■ WHAT YOU SHOULD DO ■
Each line from the first down to the one containing "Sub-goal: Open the" should be returned exactly as it appears below.

■ DATASET EXCERPTS ■
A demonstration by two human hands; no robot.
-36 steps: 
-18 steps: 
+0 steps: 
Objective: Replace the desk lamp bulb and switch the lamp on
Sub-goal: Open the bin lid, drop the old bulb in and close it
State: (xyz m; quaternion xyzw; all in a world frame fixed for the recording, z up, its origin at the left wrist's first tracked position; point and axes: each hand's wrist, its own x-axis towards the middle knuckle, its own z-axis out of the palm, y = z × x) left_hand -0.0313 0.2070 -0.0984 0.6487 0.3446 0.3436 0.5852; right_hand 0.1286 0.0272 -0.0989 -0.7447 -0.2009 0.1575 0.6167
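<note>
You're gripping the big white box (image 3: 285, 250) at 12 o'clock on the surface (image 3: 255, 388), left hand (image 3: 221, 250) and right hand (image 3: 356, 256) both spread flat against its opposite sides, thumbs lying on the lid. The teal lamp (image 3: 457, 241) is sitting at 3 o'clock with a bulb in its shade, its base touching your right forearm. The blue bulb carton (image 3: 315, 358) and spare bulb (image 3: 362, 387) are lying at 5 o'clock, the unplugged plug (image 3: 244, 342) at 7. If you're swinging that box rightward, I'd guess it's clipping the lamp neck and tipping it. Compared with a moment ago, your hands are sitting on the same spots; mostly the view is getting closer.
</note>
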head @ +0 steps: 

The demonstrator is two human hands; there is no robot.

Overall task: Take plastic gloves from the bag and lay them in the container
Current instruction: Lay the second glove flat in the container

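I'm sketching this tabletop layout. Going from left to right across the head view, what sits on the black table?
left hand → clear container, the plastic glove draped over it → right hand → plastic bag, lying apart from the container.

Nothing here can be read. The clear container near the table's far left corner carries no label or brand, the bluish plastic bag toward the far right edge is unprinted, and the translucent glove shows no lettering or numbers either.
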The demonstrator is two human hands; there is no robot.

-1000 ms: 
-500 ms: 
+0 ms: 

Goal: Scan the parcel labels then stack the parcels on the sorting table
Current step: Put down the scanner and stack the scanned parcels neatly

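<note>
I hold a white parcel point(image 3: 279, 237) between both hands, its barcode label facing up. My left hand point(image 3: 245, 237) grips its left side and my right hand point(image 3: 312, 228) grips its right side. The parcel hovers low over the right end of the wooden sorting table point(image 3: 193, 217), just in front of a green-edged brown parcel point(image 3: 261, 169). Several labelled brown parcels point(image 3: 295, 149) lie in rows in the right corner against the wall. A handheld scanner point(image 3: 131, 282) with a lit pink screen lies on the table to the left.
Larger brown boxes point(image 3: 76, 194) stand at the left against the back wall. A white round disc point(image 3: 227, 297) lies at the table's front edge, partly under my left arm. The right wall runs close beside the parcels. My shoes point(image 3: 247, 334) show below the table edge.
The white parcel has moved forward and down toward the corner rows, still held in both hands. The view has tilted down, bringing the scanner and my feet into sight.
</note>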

■ COMPLETED EXERCISE ■
A demonstration by two human hands; no robot.
-36 steps: 
-18 steps: 
+0 steps: 
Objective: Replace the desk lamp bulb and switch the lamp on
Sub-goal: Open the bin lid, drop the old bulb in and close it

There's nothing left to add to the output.